» **About this task**: Report the number of lines of the listing below containing the string "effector", with nothing added.

### Given data ###

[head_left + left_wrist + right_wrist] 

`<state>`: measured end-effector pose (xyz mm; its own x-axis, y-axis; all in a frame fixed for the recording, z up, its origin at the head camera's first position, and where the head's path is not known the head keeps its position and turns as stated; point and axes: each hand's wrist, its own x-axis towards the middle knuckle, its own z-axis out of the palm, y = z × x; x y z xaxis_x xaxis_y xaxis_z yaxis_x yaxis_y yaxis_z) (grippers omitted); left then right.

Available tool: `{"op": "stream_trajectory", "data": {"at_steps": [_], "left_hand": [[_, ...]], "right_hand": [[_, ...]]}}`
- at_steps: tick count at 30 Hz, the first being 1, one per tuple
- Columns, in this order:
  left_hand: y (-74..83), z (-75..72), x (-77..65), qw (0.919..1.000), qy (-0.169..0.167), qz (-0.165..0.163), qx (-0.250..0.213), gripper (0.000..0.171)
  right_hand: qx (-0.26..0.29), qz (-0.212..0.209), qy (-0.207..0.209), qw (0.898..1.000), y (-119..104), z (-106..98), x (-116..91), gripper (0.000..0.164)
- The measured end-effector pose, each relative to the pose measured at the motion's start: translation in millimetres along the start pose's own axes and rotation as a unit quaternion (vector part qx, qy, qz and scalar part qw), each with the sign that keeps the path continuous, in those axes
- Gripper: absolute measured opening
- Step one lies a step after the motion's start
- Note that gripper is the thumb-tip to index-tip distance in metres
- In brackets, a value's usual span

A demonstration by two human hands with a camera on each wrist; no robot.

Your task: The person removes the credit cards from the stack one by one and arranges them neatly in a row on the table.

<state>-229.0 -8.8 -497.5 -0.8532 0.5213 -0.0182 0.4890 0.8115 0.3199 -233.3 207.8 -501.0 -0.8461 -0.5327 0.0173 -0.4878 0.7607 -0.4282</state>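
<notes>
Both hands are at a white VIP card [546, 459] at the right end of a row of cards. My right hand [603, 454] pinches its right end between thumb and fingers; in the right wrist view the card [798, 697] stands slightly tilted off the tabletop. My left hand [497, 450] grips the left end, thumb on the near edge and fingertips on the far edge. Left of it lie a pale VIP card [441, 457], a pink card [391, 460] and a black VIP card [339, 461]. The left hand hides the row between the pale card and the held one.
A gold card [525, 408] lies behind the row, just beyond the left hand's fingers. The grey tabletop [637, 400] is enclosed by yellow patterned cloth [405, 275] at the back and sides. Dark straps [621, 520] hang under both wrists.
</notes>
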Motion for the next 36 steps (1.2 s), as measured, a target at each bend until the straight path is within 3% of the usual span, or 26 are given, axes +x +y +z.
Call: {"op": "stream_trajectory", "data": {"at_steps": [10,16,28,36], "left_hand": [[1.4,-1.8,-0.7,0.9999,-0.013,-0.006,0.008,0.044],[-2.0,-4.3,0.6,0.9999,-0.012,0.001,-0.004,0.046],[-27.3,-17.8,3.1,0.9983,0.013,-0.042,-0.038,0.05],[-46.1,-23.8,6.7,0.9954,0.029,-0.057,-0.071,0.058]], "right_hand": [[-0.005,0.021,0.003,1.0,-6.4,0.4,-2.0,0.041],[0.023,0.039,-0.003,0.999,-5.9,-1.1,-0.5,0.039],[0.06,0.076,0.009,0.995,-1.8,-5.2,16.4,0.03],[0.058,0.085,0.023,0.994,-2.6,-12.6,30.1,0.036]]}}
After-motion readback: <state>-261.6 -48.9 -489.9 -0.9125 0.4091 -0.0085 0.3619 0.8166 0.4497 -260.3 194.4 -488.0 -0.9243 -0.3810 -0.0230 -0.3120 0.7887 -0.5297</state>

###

» **Final answer**: 2